Baked Rigatoni

baked rigatoni

I was craving some baked ziti – super Americanized baked ziti. But I happen to watch Rachel Ray in the mornings while at the office. And she uses rigatoni in a recipe just about every day. So, baked rigatoni.

This recipe is really easy to remember. 1 pound meat, 1 pound pasta, 1 pound shredded cheese, and 1 big can of tomatoes.

meat sauce

1. sauce it: make 1 batch of sauce. This is where the tomatoes and meat come in. Click here for the quick meat sauce recipe I posted yesterday.


2. boil it: cook 1 pound of rigatoni. I pulled it from the water a little earlier than I normally would because the noodles would be spending some time in the oven.

very cheap cheese

3. mix it: mix the sauce, the noodles, and half the shredded cheese in a big ol 9×13 baking dish. This part gets very messy.

4. bake it: 400 degrees for about 15 minutes. Cover with foil during this part, or your baked rigatoni will burn slightly and in a not great way like mine did.

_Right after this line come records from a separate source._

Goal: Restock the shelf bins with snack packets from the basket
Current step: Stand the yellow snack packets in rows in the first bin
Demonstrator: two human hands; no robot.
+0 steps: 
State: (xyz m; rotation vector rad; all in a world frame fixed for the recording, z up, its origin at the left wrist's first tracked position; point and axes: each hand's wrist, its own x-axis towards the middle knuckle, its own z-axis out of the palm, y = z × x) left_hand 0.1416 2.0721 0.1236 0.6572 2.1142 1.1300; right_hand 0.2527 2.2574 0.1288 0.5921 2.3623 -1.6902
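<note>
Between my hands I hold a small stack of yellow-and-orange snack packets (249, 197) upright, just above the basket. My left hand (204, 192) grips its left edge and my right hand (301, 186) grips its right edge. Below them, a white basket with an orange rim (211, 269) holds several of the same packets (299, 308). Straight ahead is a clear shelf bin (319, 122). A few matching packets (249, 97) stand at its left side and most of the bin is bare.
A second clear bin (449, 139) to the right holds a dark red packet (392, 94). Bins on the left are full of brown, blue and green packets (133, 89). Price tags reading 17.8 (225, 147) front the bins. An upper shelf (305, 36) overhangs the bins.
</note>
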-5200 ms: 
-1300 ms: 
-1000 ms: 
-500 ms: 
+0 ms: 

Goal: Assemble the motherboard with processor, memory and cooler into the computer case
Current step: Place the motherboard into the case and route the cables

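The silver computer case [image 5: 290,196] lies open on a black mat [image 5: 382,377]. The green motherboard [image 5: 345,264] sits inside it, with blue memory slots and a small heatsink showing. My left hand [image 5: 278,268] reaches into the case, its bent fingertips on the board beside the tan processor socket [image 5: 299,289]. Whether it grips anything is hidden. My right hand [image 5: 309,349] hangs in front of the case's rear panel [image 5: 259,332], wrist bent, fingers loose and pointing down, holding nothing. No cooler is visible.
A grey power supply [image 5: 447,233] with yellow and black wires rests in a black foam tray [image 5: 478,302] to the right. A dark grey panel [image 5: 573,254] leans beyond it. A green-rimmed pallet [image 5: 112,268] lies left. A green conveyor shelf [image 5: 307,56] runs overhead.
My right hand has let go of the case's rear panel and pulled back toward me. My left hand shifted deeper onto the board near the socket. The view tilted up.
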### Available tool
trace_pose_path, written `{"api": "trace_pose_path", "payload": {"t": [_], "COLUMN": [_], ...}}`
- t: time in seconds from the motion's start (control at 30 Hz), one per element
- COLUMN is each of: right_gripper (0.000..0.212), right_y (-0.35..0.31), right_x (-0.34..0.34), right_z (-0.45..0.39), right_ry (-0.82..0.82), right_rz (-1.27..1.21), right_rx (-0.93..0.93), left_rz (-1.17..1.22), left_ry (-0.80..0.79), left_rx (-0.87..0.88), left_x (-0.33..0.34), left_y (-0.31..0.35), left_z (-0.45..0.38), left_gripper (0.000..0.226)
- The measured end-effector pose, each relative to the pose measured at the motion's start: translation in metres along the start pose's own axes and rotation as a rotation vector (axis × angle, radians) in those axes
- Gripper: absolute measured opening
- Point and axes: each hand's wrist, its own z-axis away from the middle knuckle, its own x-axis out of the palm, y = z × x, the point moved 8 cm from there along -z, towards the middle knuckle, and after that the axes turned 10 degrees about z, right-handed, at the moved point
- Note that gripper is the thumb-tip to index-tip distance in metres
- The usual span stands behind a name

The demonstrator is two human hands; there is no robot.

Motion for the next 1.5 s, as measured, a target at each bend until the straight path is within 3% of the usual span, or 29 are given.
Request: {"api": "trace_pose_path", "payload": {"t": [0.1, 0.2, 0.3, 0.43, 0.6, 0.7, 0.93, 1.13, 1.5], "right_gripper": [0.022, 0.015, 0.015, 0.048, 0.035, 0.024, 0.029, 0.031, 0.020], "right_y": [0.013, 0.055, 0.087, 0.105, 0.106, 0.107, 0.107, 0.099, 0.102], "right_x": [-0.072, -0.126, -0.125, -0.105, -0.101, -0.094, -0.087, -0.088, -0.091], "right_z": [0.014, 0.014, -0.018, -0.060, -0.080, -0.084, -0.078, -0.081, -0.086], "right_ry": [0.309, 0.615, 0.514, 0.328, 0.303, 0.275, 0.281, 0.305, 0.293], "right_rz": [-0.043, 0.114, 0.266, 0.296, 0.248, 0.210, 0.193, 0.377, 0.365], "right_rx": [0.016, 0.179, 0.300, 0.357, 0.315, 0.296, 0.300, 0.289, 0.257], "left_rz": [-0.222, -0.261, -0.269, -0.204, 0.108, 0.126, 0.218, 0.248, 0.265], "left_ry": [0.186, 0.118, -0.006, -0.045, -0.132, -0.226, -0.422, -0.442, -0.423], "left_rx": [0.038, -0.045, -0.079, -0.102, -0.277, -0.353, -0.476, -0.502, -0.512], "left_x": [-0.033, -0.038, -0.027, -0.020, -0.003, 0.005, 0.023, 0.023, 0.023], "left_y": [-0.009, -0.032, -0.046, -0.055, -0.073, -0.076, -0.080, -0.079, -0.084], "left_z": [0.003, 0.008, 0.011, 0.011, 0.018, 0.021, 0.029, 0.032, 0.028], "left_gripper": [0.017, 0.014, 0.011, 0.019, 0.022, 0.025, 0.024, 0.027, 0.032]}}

5. cheese it: take the baked rigatoni and top it with the other half of the cheese. This will create a nice cheese layer on top. It’ss a common technique in a lot of Italian American foods and is the culinary equivalent of showing up to a drug buy with a suitcase full of $1 bills but with hundos on the top of each stack.

6. bake it: 400 degrees for another 10 to 15. this time, without the cover.

fully baked

7. eat it: I served this up with some cheesy bread. My wife loved it. She ate as much as I did for dinner, a comment for which I will likely get in trouble. But it needs to be said, as it was a testament to how wonderful this was.

The noodles had a lot of good chew to them. It was really satisfying to eat on a cold winter day. The flavors are very similar to a lasagna, but sometimes, lasagna gets muddled and starts tasting like a soggy pizza. With the thicker noodles here, you didn’t get that. It was cheesy and tomatoey and meaty, but definitely a pasta casserole – in a good way.

baked rigatoni with cheesy bread

There was a ton left over, which was nice, as I have begun making large quantities of food with the express intent of freezing leftovers in order to nest and prepare for the arrival of the baby.